■ About this exercise: When the line containing "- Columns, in" is found in the data below, copy it and each line after it through the line containing "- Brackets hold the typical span", exactly and with no others.

■ Data extracts:

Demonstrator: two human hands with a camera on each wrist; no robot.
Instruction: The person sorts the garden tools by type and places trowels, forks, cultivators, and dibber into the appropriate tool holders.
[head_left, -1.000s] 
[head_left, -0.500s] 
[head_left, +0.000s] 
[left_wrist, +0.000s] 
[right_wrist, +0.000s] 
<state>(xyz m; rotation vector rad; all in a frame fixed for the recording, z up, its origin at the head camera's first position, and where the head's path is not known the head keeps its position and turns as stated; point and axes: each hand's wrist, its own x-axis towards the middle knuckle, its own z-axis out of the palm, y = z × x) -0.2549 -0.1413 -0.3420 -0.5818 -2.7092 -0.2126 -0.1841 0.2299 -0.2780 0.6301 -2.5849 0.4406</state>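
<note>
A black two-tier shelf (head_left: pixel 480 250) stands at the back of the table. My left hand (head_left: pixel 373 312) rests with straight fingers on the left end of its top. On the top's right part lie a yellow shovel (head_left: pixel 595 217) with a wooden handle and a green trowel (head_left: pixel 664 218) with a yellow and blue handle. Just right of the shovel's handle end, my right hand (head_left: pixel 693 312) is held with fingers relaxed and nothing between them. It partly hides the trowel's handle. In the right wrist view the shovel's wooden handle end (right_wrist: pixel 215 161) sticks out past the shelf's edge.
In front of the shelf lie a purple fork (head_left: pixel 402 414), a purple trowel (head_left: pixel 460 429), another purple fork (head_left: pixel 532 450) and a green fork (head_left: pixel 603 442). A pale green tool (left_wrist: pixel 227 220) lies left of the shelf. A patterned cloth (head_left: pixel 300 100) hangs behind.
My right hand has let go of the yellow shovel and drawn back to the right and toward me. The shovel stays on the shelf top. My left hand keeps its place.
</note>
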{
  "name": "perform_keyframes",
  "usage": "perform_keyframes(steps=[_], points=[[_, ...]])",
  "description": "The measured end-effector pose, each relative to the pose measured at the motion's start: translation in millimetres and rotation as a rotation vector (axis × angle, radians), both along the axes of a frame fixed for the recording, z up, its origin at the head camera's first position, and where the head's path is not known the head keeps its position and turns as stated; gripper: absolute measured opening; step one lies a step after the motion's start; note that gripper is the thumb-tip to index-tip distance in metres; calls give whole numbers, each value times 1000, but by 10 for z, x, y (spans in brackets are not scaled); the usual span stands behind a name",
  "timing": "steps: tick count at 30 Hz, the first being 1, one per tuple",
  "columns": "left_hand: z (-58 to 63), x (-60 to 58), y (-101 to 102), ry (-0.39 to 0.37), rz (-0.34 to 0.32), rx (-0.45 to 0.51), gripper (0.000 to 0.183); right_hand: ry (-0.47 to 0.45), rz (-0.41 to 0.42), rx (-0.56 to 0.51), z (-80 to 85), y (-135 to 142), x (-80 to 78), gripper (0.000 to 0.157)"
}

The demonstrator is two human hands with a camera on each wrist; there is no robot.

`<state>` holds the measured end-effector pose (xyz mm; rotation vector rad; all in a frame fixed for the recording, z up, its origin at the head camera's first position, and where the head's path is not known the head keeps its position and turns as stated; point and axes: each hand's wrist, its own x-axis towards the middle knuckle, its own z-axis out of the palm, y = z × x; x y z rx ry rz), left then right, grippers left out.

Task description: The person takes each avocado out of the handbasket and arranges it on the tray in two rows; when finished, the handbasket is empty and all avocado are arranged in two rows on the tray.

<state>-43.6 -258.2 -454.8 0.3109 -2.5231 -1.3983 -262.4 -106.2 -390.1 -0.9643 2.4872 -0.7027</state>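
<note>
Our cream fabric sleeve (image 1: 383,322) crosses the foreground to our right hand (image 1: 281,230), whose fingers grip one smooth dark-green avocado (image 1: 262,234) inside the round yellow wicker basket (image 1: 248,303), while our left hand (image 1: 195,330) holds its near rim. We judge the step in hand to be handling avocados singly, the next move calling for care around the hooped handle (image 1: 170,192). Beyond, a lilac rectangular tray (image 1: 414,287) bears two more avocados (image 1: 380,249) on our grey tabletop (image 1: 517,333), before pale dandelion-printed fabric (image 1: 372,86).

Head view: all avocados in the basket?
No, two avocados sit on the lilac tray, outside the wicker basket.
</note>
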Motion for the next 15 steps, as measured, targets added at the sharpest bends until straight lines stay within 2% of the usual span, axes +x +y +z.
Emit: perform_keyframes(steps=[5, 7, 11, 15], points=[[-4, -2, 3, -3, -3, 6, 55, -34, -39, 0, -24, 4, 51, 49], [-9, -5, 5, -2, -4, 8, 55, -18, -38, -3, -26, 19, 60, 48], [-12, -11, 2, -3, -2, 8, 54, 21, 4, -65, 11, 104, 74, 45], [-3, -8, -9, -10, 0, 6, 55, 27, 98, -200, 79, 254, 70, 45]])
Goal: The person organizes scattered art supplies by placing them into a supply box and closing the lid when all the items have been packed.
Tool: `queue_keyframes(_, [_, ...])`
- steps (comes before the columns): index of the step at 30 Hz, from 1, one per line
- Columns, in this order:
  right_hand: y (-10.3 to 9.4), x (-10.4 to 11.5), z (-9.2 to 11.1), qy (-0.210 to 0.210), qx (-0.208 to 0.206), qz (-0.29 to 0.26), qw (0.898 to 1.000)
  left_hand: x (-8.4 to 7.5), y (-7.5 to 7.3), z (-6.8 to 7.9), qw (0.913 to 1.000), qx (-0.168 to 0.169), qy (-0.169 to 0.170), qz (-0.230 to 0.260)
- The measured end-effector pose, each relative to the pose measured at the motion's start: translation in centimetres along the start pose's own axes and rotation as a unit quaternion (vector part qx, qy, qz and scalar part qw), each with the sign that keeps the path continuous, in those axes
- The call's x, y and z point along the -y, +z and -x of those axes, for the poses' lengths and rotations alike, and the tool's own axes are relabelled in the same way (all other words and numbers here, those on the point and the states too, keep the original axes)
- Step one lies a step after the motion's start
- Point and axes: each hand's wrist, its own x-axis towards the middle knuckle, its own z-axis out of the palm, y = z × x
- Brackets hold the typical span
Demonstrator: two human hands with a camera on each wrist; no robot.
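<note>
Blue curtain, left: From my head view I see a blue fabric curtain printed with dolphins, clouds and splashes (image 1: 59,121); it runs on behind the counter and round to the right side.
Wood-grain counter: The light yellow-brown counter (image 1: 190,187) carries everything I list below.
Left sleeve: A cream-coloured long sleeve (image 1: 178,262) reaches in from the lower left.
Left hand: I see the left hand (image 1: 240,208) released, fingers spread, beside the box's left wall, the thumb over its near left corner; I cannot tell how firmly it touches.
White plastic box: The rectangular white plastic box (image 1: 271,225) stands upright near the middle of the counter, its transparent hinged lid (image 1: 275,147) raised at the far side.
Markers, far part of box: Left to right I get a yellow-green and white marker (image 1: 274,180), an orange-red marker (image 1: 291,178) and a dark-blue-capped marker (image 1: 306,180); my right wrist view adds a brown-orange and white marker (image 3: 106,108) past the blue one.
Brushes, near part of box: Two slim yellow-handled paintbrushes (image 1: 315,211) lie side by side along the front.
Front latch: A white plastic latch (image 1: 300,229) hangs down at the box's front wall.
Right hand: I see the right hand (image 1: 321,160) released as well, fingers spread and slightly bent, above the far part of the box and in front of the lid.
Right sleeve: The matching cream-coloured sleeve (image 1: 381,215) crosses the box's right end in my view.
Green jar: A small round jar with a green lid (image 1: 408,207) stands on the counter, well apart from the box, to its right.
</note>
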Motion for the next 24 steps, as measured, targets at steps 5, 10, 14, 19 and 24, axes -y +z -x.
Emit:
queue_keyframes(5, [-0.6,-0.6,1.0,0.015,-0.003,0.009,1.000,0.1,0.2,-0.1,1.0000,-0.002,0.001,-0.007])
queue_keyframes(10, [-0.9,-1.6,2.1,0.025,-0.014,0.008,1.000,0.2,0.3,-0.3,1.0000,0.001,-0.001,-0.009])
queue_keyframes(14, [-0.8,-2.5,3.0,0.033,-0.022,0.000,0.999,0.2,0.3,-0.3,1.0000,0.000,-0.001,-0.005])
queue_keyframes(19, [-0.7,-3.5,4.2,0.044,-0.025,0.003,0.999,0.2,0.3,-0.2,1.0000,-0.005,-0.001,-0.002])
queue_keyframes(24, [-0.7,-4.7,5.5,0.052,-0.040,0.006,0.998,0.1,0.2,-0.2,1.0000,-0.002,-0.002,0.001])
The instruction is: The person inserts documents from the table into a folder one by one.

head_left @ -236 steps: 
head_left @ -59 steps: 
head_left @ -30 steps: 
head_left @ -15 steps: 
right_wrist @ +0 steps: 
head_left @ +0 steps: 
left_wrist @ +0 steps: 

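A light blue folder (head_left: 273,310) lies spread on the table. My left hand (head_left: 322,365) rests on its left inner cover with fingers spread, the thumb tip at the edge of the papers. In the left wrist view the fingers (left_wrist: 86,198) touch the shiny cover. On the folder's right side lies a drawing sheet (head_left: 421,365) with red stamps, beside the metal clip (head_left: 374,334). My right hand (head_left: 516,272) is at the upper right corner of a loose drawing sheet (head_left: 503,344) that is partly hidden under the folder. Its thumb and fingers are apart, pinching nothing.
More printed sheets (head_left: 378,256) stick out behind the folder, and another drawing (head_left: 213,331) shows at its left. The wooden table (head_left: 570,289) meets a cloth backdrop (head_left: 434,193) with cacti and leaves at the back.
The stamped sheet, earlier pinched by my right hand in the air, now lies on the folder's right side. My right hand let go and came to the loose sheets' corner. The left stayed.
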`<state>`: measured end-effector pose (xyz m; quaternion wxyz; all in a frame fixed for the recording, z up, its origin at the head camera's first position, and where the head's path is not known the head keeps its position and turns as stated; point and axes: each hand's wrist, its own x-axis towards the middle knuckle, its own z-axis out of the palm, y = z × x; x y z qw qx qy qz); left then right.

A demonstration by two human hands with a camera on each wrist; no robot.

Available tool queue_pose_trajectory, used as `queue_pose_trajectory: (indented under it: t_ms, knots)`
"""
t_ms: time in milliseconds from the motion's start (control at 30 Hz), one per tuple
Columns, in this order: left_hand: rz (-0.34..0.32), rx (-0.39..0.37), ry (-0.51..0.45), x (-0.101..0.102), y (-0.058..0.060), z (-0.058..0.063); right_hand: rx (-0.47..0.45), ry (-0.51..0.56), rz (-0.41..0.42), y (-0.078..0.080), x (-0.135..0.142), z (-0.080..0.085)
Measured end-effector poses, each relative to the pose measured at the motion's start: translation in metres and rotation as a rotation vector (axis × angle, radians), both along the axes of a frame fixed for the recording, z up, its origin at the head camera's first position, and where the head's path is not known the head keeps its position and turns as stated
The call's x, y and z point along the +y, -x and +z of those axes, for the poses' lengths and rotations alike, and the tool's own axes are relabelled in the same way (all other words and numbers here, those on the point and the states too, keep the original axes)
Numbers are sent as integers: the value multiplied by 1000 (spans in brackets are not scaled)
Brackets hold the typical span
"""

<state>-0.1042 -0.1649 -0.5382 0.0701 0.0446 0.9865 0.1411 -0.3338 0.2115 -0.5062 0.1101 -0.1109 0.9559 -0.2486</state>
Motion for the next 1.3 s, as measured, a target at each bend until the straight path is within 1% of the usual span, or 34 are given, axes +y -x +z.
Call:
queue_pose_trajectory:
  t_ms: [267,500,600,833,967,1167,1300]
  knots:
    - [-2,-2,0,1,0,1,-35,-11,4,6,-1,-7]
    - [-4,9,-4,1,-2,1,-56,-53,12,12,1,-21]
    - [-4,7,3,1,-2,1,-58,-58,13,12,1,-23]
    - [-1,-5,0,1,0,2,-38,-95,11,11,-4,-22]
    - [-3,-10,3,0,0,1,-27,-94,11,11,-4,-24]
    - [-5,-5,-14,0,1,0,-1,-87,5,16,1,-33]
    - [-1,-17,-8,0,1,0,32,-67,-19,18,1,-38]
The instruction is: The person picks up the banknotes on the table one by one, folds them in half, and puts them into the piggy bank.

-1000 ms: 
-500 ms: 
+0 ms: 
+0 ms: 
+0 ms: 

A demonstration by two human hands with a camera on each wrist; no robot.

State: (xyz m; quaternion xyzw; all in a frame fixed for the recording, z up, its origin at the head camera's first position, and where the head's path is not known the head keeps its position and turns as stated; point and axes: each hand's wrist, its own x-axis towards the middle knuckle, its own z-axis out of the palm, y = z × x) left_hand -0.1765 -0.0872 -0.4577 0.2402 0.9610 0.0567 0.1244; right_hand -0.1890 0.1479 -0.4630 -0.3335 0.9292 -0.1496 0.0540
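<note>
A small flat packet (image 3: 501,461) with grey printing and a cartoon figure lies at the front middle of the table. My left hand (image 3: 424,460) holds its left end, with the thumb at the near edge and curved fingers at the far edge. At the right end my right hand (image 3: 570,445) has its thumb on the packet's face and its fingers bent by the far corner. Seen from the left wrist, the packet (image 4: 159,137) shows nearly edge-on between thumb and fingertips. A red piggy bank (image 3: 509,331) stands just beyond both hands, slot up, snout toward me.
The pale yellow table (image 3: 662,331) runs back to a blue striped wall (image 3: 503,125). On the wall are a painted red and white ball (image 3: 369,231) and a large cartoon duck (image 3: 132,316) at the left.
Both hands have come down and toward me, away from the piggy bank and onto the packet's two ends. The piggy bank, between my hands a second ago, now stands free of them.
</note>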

■ Answer section:
- Columns, in this order:
  right_hand: y (-10.3 to 9.4), x (-10.4 to 11.5), z (-9.2 to 11.1), qy (-0.210 to 0.210), qx (-0.208 to 0.206), qz (-0.29 to 0.26), qw (0.898 to 1.000)
  left_hand: x (-8.4 to 7.5), y (-7.5 to 7.3), z (-6.8 to 7.9), qw (0.913 to 1.000), qx (-0.168 to 0.169), qy (-0.169 to 0.170), qz (-0.230 to 0.260)
- The measured end-effector pose, each relative to the pose measured at the motion's start: translation in centimetres along the start pose's own axes and rotation as a unit quaternion (vector part qx, qy, qz and scalar part qw), each with the sign that keeps the path continuous, in those axes
- The call's x, y and z point along the -y, +z and -x of those axes, for the poses' lengths and rotations alike, and the tool's own axes are relabelled in the same way (all other words and numbers here, those on the point and the states too, keep the original axes)
- Step one lies a step after the motion's start
- Point and axes: each hand's wrist, its own x-axis towards the middle knuckle, its own z-axis out of the palm, y = z × x
- Brackets hold the typical span

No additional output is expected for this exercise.